● PROBLEM TO SOLVE:
Here the job is to transcribe only the lines from the one containing "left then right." through the last line below, exactly as written; please leave out pictures.

● EXERCISE DATA:
===============
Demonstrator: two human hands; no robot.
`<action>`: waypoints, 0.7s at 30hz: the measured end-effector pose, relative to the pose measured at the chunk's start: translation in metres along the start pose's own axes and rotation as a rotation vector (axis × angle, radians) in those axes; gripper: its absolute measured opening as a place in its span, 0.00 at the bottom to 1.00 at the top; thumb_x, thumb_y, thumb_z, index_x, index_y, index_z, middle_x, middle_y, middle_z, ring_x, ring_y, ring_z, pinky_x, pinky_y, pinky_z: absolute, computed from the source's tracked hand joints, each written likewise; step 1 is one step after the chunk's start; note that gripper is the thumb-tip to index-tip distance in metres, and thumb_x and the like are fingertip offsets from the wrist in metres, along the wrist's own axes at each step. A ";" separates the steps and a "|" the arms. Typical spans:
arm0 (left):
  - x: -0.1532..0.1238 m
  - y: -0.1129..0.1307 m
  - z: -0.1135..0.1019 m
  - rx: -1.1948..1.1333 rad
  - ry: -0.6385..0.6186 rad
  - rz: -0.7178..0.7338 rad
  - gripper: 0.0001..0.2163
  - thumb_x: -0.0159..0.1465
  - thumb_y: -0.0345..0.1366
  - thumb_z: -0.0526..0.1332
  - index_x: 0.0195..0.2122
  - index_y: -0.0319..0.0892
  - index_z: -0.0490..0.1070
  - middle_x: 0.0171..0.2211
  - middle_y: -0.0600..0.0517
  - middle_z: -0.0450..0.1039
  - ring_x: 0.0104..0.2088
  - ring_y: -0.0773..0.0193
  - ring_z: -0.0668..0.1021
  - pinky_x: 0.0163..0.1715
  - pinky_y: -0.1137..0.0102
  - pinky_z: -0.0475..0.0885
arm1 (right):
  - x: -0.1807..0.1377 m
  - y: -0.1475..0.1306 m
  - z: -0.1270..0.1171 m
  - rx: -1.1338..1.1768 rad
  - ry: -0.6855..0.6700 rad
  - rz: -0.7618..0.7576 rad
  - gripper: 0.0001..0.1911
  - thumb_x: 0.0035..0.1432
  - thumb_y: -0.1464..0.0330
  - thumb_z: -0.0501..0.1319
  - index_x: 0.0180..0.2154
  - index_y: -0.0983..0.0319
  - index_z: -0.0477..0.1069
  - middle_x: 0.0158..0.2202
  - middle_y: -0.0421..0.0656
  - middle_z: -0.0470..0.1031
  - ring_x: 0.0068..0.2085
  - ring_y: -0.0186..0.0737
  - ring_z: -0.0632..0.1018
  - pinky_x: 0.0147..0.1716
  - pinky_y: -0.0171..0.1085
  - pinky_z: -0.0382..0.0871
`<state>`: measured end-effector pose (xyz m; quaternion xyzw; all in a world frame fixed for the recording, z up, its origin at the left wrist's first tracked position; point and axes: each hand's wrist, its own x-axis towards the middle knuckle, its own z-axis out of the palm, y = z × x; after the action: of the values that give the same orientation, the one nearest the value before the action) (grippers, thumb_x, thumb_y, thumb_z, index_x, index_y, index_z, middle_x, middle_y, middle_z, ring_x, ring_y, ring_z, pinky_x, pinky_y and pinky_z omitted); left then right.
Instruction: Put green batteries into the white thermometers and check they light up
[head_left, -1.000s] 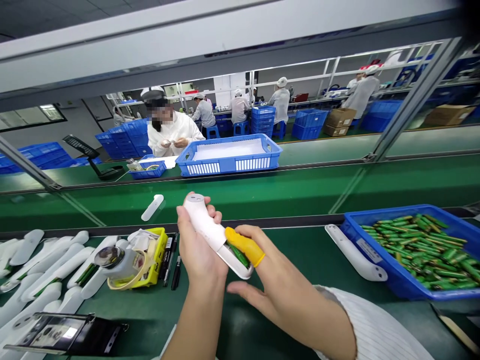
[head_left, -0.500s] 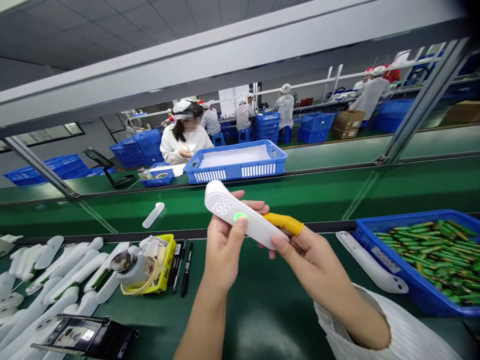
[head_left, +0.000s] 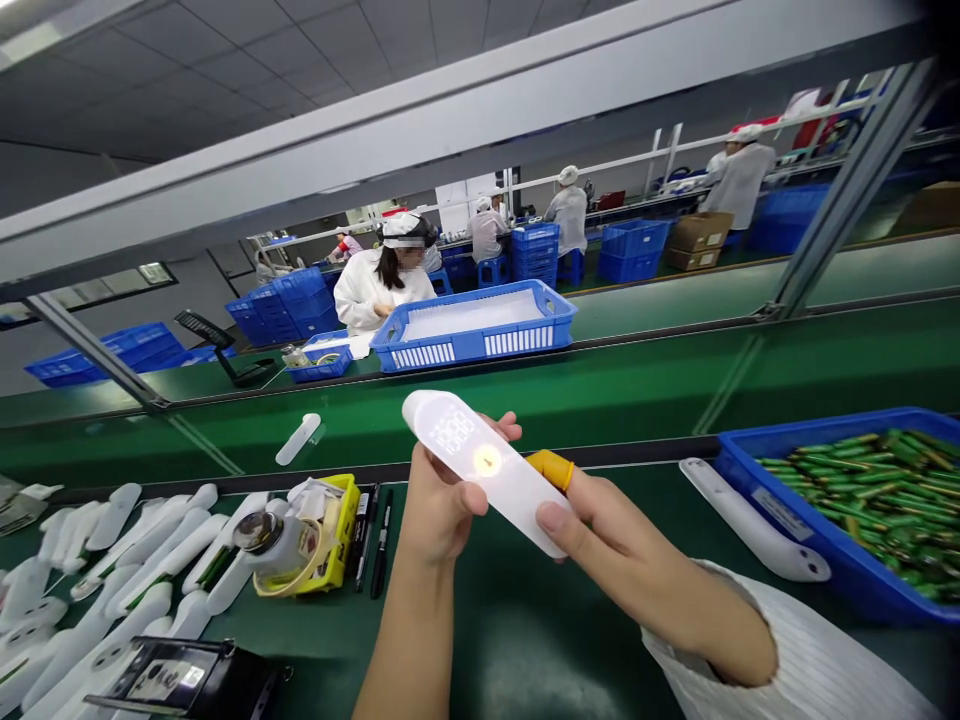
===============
● EXERCISE RESPONSE:
`<state>`: measured end-effector pose (xyz m; quaternion xyzw; all in a world frame fixed for the recording, z up, its origin at the left wrist's first tracked position; point and axes: each hand's wrist, its own x-axis towards the middle knuckle, its own z-axis out of the palm, y = z × x; after the action: of the values that give the same orientation, the one nearest the value before the action) (grippers, thumb_x, thumb_y, thumb_z, index_x, index_y, index_z, middle_x, middle_y, middle_z, ring_x, ring_y, ring_z, pinky_x, pinky_y and pinky_z omitted); left then right.
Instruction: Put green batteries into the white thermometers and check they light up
[head_left, -1.000s] 
[head_left, -0.500s] 
[head_left, +0.000s] 

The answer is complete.